Ze hebben een eigen kantoorruimte en (de meesten) een eigen werkplaats. Daarnaast kunnen ze onder andere in de centrale hal gebruik maken van gemeenschappelijke machines en apparaten, zijn er twee vergaderruimtes en is er een centrale doe-het-zelfkeuken. ‘Jammer dat zoiets nog niet op de UT is’, zegt Jasper Admiraal van Solar Boat Twente, voor wie de nu nog lege maar al voorbestemde Technohal op de UT in potentie een droomwerkplaats zou zijn. Hessel Bierma (Green Team Twente) vult aan: ‘Als we dit kunnen kopiëren, dan ben ik heel blij.’
Veiligheid
‘Het probleemeigenaarschap ligt bij de studenten’, zegt Van der Meijden. De hal is iedere dag van het jaar – zelfs op feestdagen – 24 uur geopend. De universiteit faciliteert de teams ook, met onder andere cursussen leiding geven en BHV. ‘Alles is vrijwillig, we gaan studenten niet alles verplichten.’

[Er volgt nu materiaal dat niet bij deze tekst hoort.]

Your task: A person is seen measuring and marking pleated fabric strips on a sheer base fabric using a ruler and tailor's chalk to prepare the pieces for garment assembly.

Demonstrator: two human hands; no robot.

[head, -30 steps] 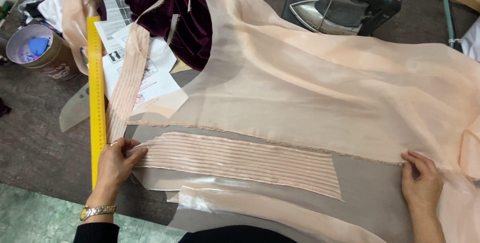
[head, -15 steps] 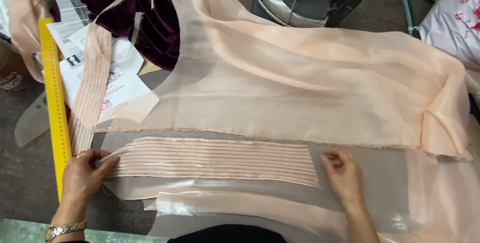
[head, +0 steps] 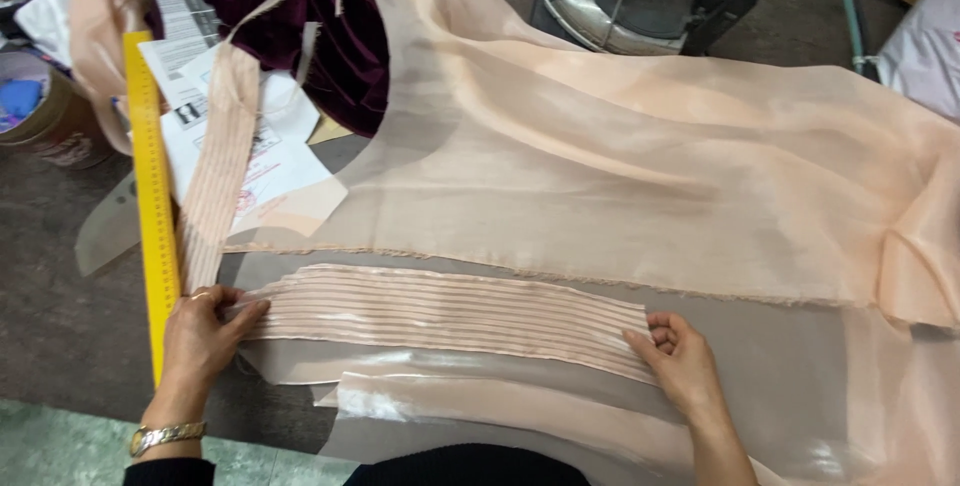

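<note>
The right hand [head: 682, 359] is now sitting much farther in than a second ago, when it was resting out near the sheer fabric's far edge; it has come across to the right end of the peach pleated strip [head: 440, 312], so both hands are now working the same piece and the strip is being held at its two ends. The left hand [head: 205, 331] is lying flat with fingers spread on the strip's left end, just beside the yellow ruler [head: 150, 196]. The right hand's fingers are curling over the strip's end, perhaps pinching its edge, though the grip is hard to make out. The strip is lying flat between the hands, on sheer peach fabric [head: 640, 186] covering the table.
</note>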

Veiligheid is voor Van der Meijden een belangrijk issue. Iedere student krijgt wel een veiligheidshandleiding te lezen en moet die ook ondertekenen. Daarnaast gaan machines pas aan als een student zijn pasje voor een scanner houdt. ‘We werken aan een systeem dat de machine pas aan gaat op het moment dat een BHV’er heeft ingecheckt.’

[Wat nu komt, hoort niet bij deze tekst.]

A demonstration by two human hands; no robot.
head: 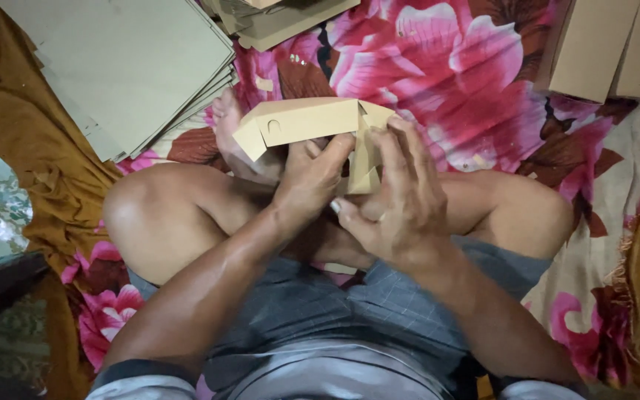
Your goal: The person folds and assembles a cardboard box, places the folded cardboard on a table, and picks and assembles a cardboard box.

Succesvolle ingrediënten (‘Meer dan de helft van de teams heeft een wereldrecord of eerste plaats in handen’) zijn volgens Van der Meijden het probleemeigenaarschap leggen bij de studenten (wat de UT ook doet), maar vooral ook de studententeams op één plek hebben. ‘Dan gaan ze elkaar helpen en inspireren ze elkaar met goede ideeën.’
Verhuizen
Door naar Eindhoven, waar de verschillen met Delft en Twente al snel duidelijk worden. De plek die de universiteit zeven studententeams heeft geboden is een gebouw aan het randje van de campus. Binnen is het kleiner en oogt het wat rommeliger dan Delft, maar de teams – in tegenstelling tot Twente – zitten wel grotendeels op één locatie.

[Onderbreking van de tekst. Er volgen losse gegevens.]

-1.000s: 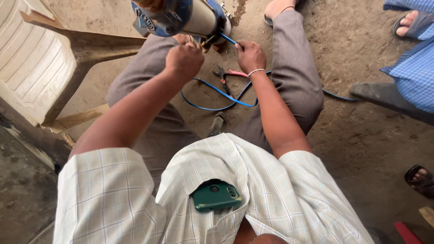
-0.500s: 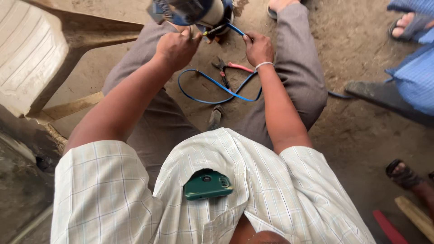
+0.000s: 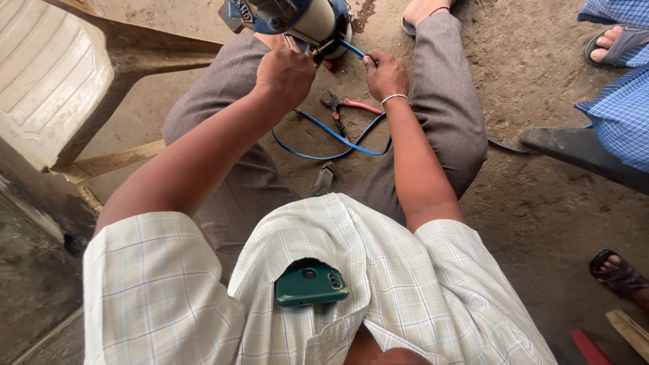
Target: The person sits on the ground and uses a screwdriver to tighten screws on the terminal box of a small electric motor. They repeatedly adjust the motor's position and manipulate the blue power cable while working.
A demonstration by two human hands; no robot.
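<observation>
Seen from the head camera, the person sits on the dirt floor [image 3: 541, 203] with knees spread, and both hands work at a blue and cream motor unit [image 3: 297, 17] that sits at the top edge, partly cut off by it. The left hand [image 3: 285, 73] is closed in a fist just below the unit, gripping a small tool whose tip meets the unit's underside; the tool itself is mostly hidden. The right hand [image 3: 385, 73] is closed on the blue cable [image 3: 338, 138] where it leaves the unit, a thin bangle at the wrist. The cable then loops down over the ground between the legs and runs off to the right under the thigh. Red-handled pliers [image 3: 348, 108] lie inside that loop, close beneath the hands. A pale plastic chair [image 3: 54, 81] crowds the left side, one leg slanting toward the left knee. On the right, another person's blue checked garment [image 3: 618, 108] and sandalled feet hem in that edge. A green phone [image 3: 311, 285] sticks out of the shirt pocket.
</observation>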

‘We groeien uit de voegen’, vertelt coördinator Mia Jelsma in het pand waar de Eindhovense automotiveteams hun ruimtes hebben. ‘We hebben daarom een verzoek voor verhuizing ingediend bij ons college van bestuur, om naar een locatie te gaan die tweeëneenhalf keer zo groot is en centraler op de campus is.’
Verbinden met faculteiten
Dat zou de teams volgens Jelsma dichter bij de faculteiten en daarmee ook de wetenschappelijke kennis moeten brengen. ‘Die verbintenis met de faculteit vind ik heel belangrijk. Die missen we op deze locatie wel.’
Een rondleiding door het gebouw brengt de UT-delegatie onder andere langs ruimtes van het Eindhovense solarteam, een drone racing team en team STORM, dat een elektrische motorfiets bouwt die komende zomer in tachtig dagen de wereld rond moet gaan rijden.
Irritaties
Hoewel Jelsma het gebouw niet 24/7 geopend kan hebben, ziet zij ook duidelijk de voordelen in van één locatie, al kunnen de studententeams ook gebruik maken van andere voorzieningen van de universiteit. ‘Elk team heeft hier een kantoor en werkplaats, terwijl ze eerst verspreid zaten over de faculteiten. Het sociale aspect en het kunnen helpen van elkaar zien we nu wel echt gebeuren.’
Jelsma benadrukt verder het hebben van een eigen werkplaats: ‘Delen gaat toch zorgen voor irritaties. Ik zou ervoor gaan om een eigen werkplaats te combineren met gemeenschappelijke faciliteiten. Zoals in Delft is dan toch het meest ideale scenario’, geeft ze toe. ‘Daarnaast zou het mooi zijn om het met onderwijs te combineren; studenten moeten zien dat er iets gaafs gebeurt.’
Stof tot nadenken
Genoeg stof tot nadenken voor de UT-delegatie. Naast eerder welbekende namen als het Solar Team Twente en Green Team Twente, lijken zich daar nu Solar Boat Twente, RoboTeam Twente en de betonkanobouwers van studievereniging ConcepT serieus bij te voegen. Wie weet wat voor initiatieven er nog meer gaan volgen.
De hoofdmodellen waren voor Nico Kloek (Facilitair Bedrijf) van de projectgroep in ieder geval duidelijk zichtbaar: een geheel eigen studentenvoorziening óf het gedeeltelijk gebruik maken van bestaande faciliteiten. Het is echter aan het college van bestuur om keuzes te maken, die dan ook nog moeten passen in het lange termijn huisvestingsbeleid van de UT. Wordt ongetwijfeld vervolgd.